Presentation of Census Results by Interactive Statistical Models

Missing data

Non-response: missing value in the record - eg. the respondent forgot/refused to answer some question

Non-response in Czech census 2001

Question Title Number of
values
Non-response
in %
1. Region of residence 14 0.00
2. Type of residence 3 0.00
3. Economic activity 10 0.80
4. Birth place (relatively) 6 1.95
5. Religion 6 0.00
6. Occupation type 14 3.89
7. Sex 2 0.00
8. Marital status 4 0.55
9. Education 14 1.11
10. Age 9 0.03
11. Category of flat 5 0.53
12. Bathroom 5 0.59
13. Size of flat 7 0.64
14. Internet and PC 4 2.85
15. Legal relation to flat 9 0.39
16. Gas supply 3 0.78
17. Number of rooms over 8m2 7 0.64
18. Number of cars in household 4 3.39
19. Number of persons in flat 6 0.00
20. Vacational property 6 7.45
21. Telephone in flat 5 1.80
22. Water supply 4 0.35
23. Type of heating 6 0.53
24. Toilet 6 0.50

Treatment of Non-response

  1. non-response as specific value
  2. non-response as unknown value
  3. estimation of missiong values

2001 Czech Census

  1. 1,524,240 incomplete records (ie. 15%)
  2. 2,933,427 missing values
  3. estimation accuracy: 73%

Remark

A typical feature of census data is the presence of incomplete records. In our experiments the census database (cf. Paper) included 1 524 240 incomplete records containing up to eighteen missing values.

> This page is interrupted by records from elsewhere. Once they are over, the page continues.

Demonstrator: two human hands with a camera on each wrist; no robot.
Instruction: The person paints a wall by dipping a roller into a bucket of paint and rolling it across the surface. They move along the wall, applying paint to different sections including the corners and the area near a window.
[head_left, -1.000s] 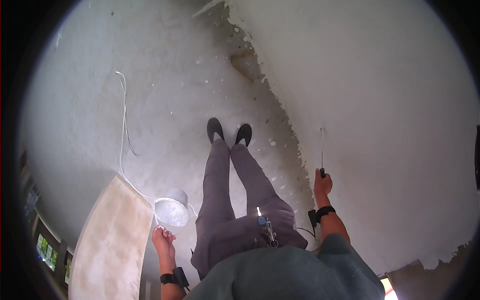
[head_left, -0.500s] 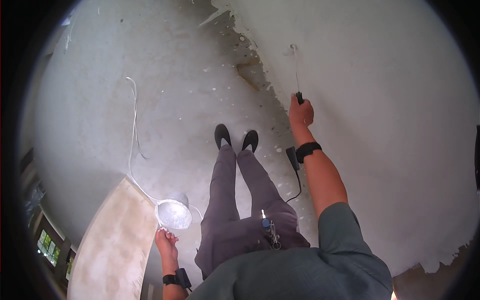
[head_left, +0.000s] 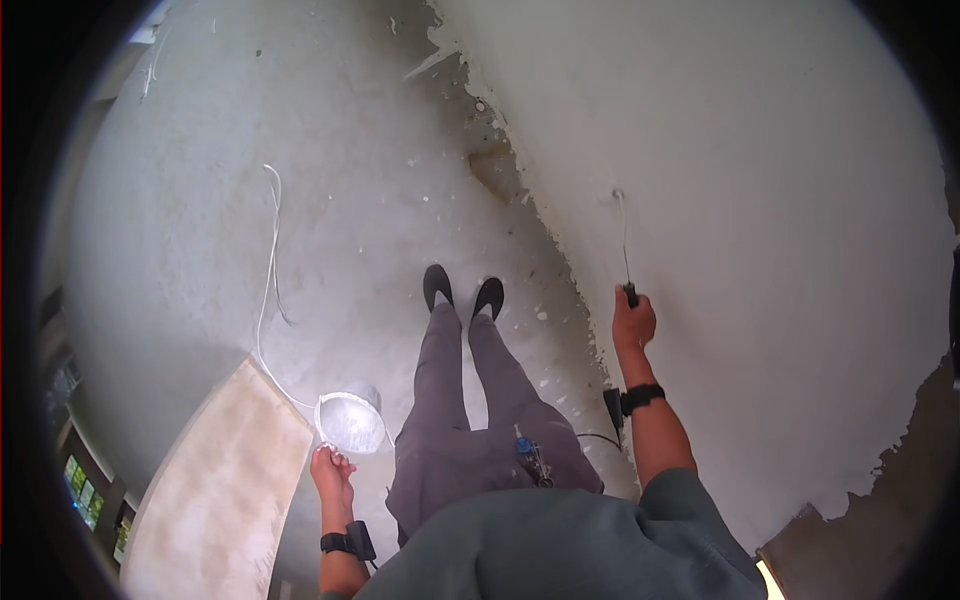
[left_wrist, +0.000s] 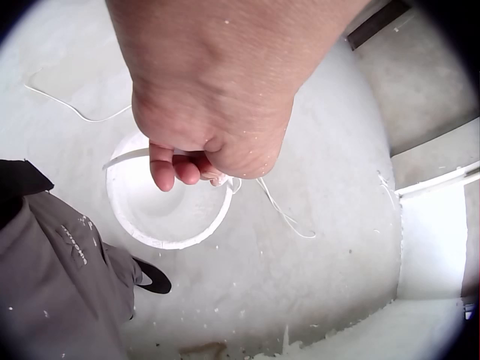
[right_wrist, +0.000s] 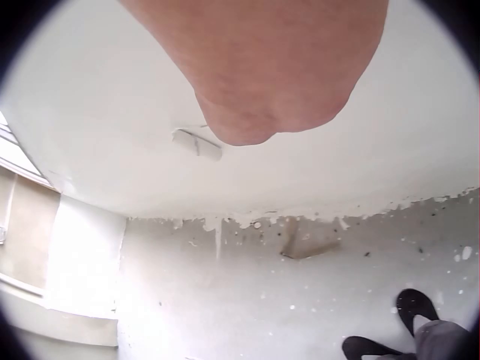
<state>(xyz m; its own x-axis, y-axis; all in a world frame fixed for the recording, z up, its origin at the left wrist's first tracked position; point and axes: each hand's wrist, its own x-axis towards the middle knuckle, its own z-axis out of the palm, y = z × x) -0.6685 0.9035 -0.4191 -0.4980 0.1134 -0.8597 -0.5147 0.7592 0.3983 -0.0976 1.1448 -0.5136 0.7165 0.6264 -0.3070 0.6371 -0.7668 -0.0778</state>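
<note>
My right hand (head_left: 634, 320) grips the black handle (head_left: 631, 294) of a paint roller, its thin metal rod reaching forward to the wall. In the right wrist view the white roller sleeve (right_wrist: 196, 144) lies against the pale wall, while the wrist hides the handle. Low on the left, my left hand (head_left: 332, 472) has its fingers curled at the near rim of a white-coated bucket (head_left: 350, 423). From the left wrist, the bucket (left_wrist: 161, 238) shows its whitened inside below the hand, and some fingertips (left_wrist: 162, 178) hang over its opening.
A white-painted wall (head_left: 780, 250) rises on the right, with a ragged paint edge along the spotted grey floor (head_left: 360, 220). Beside the left hand stands a large pale board (head_left: 220, 480). A loose white cable (head_left: 268, 270) runs past the bucket. Keys (head_left: 535, 460) hang at the waist.
My right hand first reached forward, pushing the roller up the wall, then drew partly back toward the body. The left hand stays at the bucket's rim throughout.
</note>
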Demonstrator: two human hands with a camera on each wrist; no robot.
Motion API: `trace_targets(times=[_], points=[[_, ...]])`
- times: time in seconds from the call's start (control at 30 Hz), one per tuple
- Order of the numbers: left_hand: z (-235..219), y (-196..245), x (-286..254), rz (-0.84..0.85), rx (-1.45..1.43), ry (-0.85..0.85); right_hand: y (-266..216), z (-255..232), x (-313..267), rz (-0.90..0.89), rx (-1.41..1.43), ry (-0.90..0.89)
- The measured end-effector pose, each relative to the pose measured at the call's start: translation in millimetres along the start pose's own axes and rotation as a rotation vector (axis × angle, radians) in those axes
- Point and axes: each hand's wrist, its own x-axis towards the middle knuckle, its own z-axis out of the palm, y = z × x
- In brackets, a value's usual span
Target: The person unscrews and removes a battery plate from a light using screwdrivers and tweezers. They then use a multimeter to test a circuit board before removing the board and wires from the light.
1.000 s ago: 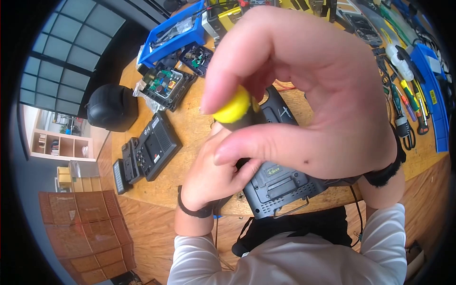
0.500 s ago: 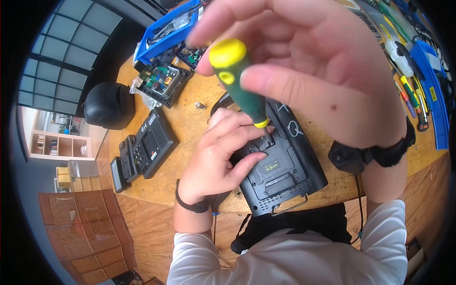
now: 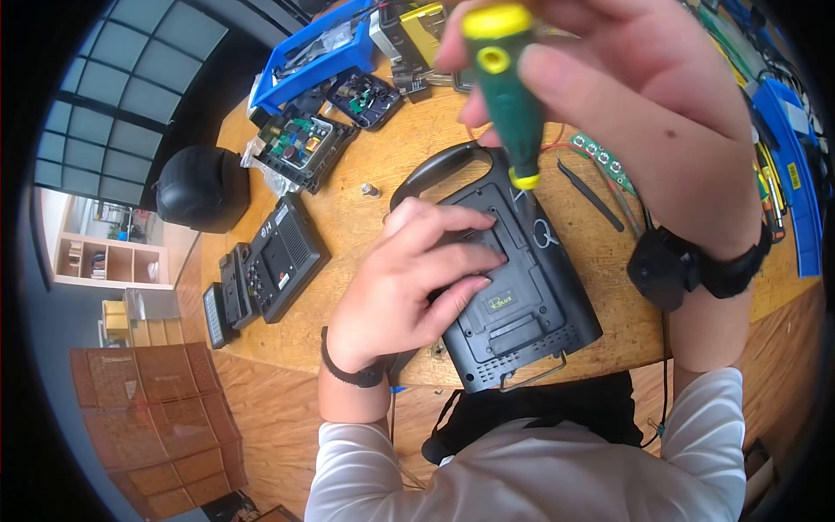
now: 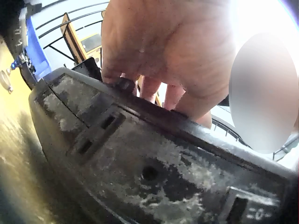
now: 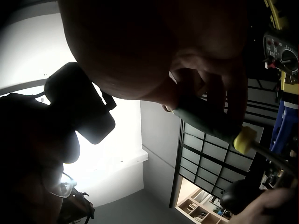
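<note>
A black electronic device point(image 3: 557, 278) with a curved handle lies back side up on the table, a "Rolux" label on its panel and a white "Q" beside it. My left hand point(image 3: 400, 278) rests on that back panel, its fingertips touching around a recess. From the left wrist view, the device's scuffed side wall point(image 4: 154, 172) shows below the left palm point(image 4: 163, 51). My right hand point(image 3: 644, 96) holds a screwdriver point(image 3: 509, 104) by its green and yellow handle. Its blade points down over the device near the "Q". The right wrist view also shows the screwdriver point(image 5: 205, 121) between thumb and fingers.
Tweezers point(image 3: 591, 196) and a green circuit strip point(image 3: 600, 157) lie right of the device. A small metal part point(image 3: 370, 189) sits to its left. Further left are black units point(image 3: 291, 261), an opened circuit housing point(image 3: 300, 148) and a blue bin point(image 3: 317, 56).
The screwdriver's blade was down at the recess by my left fingertips half a second ago. My right hand has since lifted it and moved it right. The left hand stays on the panel.
</note>
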Motion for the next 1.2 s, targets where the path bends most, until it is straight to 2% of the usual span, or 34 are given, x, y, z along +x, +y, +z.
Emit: trace_targets(times=[0.07, 0.1, 0.13, 0.27, 0.33, 0.57, 0.67, 0.83, 0.93, 1.2], points=[[2, 3, -1, 0.013, 0.056, 0.014, -6, 13, 5, 0.002, 0.003, -0.003], [-1, 6, -4, 0.028, 0.11, 0.026, 6, -16, -13, 0.004, 0.001, -0.009], [0, 8, -3, 0.024, 0.106, 0.039, 2, -4, -6, 0.006, 0.0, -0.018], [1, 13, -3, 0.045, 0.227, 0.042, 18, -21, -6, 0.018, 0.002, -0.062], [1, 13, -3, 0.06, 0.242, 0.033, 17, -15, -2, 0.025, 0.004, -0.079], [-2, 14, 3, -0.045, 0.166, -0.074, 15, -10, 0, 0.04, 0.069, -0.108], [-6, 8, 7, -0.122, 0.014, -0.107, 12, -7, 1, 0.046, 0.093, -0.094], [-4, -4, 0, -0.046, -0.079, -0.009, 9, -12, -4, 0.063, 0.104, -0.074], [-3, -8, -5, 0.026, -0.02, 0.021, 8, -15, -10, 0.079, 0.108, -0.067], [-1, -6, -5, 0.038, -0.049, 0.1, 5, -6, -7, 0.115, 0.118, -0.044]])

For this reason we decided to solve the estimation problem in two steps. First we estimated the mixture model from incomplete data by means of a modified EM algorithm and then the resulting mixture has been used to replace the missing values by estimates. In other words, we have replaced each non-response by the the most probable response with respect to the known part of the record. In the second step we have used the completed database to estimate the final distribution mixture.

There is no direct possibility to verify if the replacement of missing values has been done correctly but we can simulate an analogous situation by estimating the known values. In particular, for each variable separately, we have randomly chosen records for which the value of the tested variable was available. Then for each record we have computed the corresponding estimate of this value and compared it with the true original. On the average 73% of missing values would be correctly identified by the maximum-likelihood estimates.